§ Work request: Provide only the number of lines in the listing that contain the string "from".

--

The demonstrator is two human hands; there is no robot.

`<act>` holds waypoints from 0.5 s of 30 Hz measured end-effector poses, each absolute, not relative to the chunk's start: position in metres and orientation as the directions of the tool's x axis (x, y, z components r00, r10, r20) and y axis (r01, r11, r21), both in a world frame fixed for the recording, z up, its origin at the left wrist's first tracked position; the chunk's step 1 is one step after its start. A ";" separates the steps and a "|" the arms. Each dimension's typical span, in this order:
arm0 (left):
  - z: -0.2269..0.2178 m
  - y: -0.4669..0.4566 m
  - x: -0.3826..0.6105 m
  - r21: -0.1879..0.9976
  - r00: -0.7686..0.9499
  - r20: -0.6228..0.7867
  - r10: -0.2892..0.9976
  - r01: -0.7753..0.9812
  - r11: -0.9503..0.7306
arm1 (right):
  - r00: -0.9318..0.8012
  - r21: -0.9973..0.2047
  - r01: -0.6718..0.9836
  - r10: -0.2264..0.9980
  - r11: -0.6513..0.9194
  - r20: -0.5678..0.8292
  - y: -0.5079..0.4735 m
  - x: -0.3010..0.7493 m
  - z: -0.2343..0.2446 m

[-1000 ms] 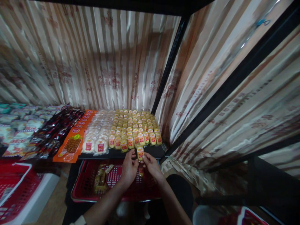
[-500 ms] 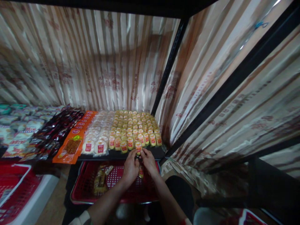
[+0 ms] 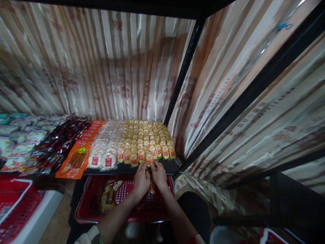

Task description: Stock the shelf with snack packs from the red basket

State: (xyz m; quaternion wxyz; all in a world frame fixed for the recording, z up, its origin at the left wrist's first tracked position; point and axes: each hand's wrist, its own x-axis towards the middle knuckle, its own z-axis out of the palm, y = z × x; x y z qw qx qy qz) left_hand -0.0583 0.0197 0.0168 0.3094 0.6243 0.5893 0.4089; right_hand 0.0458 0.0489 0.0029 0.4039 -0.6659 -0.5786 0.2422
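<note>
Between my left hand (image 3: 142, 177) and my right hand (image 3: 158, 173) is a small yellow snack packet (image 3: 149, 158) with a red-and-white label. The fingers of both hands close on its lower edge, and it stands at the front of the rows of matching yellow packets (image 3: 147, 135) on the black shelf (image 3: 129, 167). Below my hands sits a red plastic basket (image 3: 127, 189) with several yellow packets (image 3: 108, 196) on its left side. One more packet in it is partly hidden by my hands.
Left of the yellow rows lie round white cracker packets (image 3: 109, 157), orange stick-snack bags (image 3: 74, 159), dark red packets (image 3: 59, 142) and white packets (image 3: 27, 144). Another red basket (image 3: 20, 200) stands at lower left. A black frame post (image 3: 184, 73) and striped curtain (image 3: 127, 67) bound the shelf.
Both hands have moved slightly forward and up with the yellow packet, which now sits closer against the front row. The view has shifted a little.
</note>
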 end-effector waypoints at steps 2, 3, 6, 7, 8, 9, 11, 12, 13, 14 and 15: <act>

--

§ Response: 2